Author Topic: Better CPU multithreading support?  (Read 11699 times)

2013-06-18, 16:46:01

SaY

  • Active Users
  • **
  • Posts: 72
    • View Profile
Seems like Corona is not optimized that well for the large number of cpu cores.
I'm using these 2 machines:
dual x5680 @ 4ghz  (12 cores - 24  threads)
dual e5-2689 @3.4ghz (16 cores - 32 threads)
Corona benchmark results are 8.2M rays/s vs 7.5M rays/s  in favor of x5680 system.
But both Vray and C4D results are exactly opposite - e5-2689 is significantly faster, by about 15% (which makes sense considering never generation and number of cores difference).
Is this something you could resolve in future releases?
Thanks.


2013-06-18, 23:48:00
Reply #1

Juraj

  • Active Users
  • **
  • Posts: 4761
    • View Profile
    • studio website
The E5 result looks pretty bad...something I was quite worried about. Judging by 3930k unclocked score of roughly 5mil rays, the dual top E5 should easily scale to atleast 10. They quite do so in all synthetic tests, and practical Vray benchmarks too.
Please follow my new Instagram for latest projects, tips&tricks, short video tutorials and free models
Behance  Probably best updated portfolio of my work
lysfaere.com Please check the new stuff!

2013-06-19, 00:12:33
Reply #2

Ondra

  • Administrator
  • Active Users
  • *****
  • Posts: 9048
  • Turning coffee to features since 2009
    • View Profile
Because the raw CPU computation in corona is optimized pretty well, you will hit the memory bandwidth limit pretty hard with huge number of threads. But it might be possible you are hitting other limits:
Frame buffer access: try editing the export.conf file of the benchmark, change int pathtracingSamples      = 16 to 128, what will the comparison look like?
HD cache: try setting gi.secondarySolver to 1
Rendering is magic.How to get minidumps for crashed/frozen 3ds Max | Sorry for short replies, brief responses = more time to develop Corona ;)

2013-06-19, 15:20:23
Reply #3

Juraj

  • Active Users
  • **
  • Posts: 4761
    • View Profile
    • studio website
Interesting, the sandy xeon platform should have quite a memory bandwich. If one would lend you such machine for some time, is this something you would be willing to test Keymaster eventually :- ) ? I think able to get the most out of server machines might be quite important soon, as Ivy bridge gen xeons are approaching by 2014, with down to Octo-socket (and up to 256 cores I think). Also, I hope I am not lonely with my investments into them (I dread the idea of 20 small boxes as "personal renderfarm"...so I opted for easily mantenainced multi-socket xeons who also make nice workstations.

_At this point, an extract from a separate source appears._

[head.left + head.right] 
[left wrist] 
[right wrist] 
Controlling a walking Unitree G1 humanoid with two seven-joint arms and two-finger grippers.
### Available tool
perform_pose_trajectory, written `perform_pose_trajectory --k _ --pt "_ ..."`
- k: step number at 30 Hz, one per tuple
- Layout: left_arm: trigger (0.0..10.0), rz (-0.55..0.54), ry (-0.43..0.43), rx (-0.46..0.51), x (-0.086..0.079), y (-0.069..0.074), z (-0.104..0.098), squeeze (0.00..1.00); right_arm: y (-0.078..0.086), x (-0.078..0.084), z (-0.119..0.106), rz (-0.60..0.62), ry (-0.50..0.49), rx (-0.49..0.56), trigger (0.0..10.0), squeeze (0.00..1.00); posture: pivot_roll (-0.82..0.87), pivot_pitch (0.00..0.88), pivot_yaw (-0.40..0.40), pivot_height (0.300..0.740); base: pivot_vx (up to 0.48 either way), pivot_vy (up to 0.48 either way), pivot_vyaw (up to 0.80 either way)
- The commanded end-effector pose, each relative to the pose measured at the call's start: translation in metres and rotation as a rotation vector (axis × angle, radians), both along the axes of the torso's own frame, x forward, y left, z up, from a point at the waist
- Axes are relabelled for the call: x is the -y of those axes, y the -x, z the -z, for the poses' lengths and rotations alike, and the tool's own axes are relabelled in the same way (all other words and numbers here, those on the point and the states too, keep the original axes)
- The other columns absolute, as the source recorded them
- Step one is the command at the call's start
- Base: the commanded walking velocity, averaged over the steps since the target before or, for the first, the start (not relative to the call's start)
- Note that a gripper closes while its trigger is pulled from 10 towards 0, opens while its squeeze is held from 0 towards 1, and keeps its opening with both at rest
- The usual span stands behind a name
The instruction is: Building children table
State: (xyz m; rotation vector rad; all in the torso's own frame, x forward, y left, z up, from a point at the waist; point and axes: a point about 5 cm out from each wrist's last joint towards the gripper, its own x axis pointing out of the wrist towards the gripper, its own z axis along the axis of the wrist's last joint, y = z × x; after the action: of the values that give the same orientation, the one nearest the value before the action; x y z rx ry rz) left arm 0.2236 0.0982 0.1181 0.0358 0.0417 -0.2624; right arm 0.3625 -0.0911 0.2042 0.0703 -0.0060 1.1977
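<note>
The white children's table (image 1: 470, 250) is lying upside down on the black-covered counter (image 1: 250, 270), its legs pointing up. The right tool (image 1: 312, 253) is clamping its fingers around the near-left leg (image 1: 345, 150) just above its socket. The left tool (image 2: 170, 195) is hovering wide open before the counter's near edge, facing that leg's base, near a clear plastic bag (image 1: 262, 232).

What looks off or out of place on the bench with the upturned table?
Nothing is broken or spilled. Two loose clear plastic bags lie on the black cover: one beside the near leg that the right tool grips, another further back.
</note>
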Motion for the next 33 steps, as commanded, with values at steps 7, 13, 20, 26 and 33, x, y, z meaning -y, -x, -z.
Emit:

Please follow my new Instagram for latest projects, tips&tricks, short video tutorials and free models
Behance  Probably best updated portfolio of my work
lysfaere.com Please check the new stuff!

2013-06-19, 16:54:35
Reply #4

SaY

  • Active Users
  • **
  • Posts: 72
    • View Profile
Judging by 3930k unclocked score of roughly 5mil rays, the dual top E5 should easily scale to atleast 10.
Well, in my Vray tests dual e5 is about 100-120% faster then two mildly overclocked 3930k machines (distributed render). That's why I got dual cpu systems -  I don't want to have 5-6 computers sitting under the desk in my home office.
Corona is a different story though.

2013-06-19, 16:59:11
Reply #5

SaY

  • Active Users
  • **
  • Posts: 72
    • View Profile
Because the raw CPU computation in corona is optimized pretty well, you will hit the memory bandwidth limit pretty hard with huge number of threads. But it might be possible you are hitting other limits:
Frame buffer access: try editing the export.conf file of the benchmark, change int pathtracingSamples      = 16 to 128, what will the comparison look like?
I tried that, speed dropped by about 20% on both computers.
I'm not sure if memory bandwidth is a problem, according to intel it E5  has almost 2x more bandwidth than the x56xx platform.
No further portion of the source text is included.